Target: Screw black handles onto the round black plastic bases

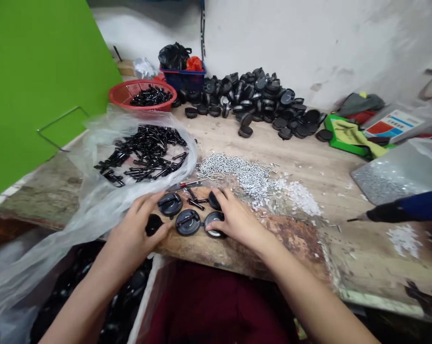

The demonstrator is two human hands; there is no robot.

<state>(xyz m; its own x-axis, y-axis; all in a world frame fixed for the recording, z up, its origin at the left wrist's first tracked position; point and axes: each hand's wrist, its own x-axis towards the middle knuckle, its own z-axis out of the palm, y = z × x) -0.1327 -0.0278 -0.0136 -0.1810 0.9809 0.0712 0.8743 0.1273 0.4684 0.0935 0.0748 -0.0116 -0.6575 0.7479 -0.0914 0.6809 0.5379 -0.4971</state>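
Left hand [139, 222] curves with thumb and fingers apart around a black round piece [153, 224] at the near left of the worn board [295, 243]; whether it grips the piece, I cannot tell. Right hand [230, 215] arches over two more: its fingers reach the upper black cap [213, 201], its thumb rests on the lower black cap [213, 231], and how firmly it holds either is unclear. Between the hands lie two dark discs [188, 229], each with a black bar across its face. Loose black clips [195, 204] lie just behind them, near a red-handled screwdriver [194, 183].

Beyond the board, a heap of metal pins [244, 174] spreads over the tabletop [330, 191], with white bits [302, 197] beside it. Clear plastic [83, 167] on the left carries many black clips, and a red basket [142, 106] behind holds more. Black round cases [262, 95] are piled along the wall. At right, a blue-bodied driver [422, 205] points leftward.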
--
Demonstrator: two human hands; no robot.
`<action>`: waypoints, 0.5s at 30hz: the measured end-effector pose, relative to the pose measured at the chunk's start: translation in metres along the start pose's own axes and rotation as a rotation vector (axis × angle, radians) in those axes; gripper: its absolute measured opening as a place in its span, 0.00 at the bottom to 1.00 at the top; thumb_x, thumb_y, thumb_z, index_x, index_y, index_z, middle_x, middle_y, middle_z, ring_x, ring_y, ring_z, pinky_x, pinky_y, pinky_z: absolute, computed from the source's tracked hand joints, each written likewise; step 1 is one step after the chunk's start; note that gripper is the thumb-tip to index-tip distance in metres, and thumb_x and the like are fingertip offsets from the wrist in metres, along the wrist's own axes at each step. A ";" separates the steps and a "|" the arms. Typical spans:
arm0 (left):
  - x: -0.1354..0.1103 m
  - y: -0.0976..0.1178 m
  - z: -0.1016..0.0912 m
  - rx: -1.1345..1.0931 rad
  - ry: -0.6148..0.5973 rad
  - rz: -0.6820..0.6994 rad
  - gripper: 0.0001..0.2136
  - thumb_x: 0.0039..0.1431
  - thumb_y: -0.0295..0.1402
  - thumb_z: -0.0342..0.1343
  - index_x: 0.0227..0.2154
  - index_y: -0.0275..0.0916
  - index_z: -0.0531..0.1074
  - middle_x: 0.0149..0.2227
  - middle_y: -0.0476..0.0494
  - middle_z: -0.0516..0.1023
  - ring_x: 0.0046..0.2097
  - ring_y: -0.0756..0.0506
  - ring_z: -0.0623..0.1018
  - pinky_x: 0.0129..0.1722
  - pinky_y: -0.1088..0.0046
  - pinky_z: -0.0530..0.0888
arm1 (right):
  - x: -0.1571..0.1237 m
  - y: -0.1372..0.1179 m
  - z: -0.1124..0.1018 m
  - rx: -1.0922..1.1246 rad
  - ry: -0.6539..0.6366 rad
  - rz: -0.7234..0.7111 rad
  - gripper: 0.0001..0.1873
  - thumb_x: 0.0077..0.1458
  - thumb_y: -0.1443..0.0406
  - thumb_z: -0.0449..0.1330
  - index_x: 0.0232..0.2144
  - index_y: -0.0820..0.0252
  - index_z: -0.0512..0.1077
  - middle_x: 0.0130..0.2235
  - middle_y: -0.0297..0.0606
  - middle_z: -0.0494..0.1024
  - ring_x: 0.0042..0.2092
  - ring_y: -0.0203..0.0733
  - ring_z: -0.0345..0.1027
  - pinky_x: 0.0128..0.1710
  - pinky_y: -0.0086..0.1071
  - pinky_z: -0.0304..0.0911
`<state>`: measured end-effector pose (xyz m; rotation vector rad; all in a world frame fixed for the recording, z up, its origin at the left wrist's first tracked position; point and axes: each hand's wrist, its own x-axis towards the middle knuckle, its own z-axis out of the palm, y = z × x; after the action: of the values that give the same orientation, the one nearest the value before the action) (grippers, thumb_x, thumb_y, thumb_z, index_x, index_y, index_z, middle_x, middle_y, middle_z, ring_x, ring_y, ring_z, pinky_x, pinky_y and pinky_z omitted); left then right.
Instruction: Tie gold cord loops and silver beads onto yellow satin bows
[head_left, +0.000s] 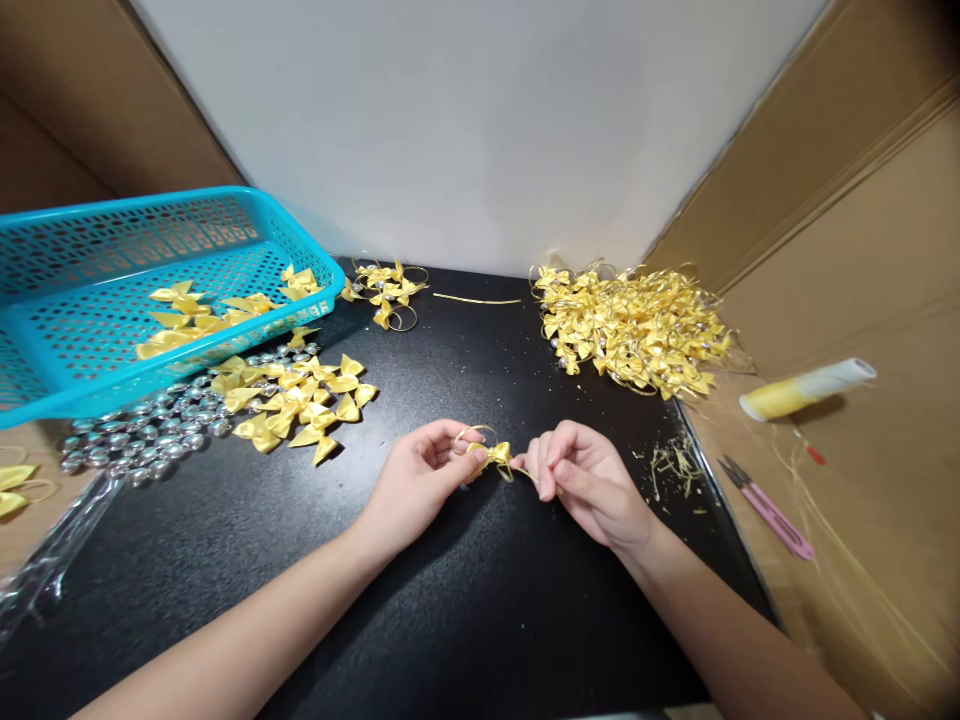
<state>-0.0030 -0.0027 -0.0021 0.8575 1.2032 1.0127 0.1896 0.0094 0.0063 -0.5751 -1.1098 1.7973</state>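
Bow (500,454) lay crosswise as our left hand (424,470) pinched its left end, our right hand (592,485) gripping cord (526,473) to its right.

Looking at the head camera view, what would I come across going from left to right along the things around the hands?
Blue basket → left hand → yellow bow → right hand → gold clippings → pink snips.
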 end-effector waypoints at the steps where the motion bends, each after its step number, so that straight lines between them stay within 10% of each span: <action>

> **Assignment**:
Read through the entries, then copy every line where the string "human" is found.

> **Reply to the task**:
The demonstrator is two human hands; there is no robot.
Demonstrator: two human hands; no robot.

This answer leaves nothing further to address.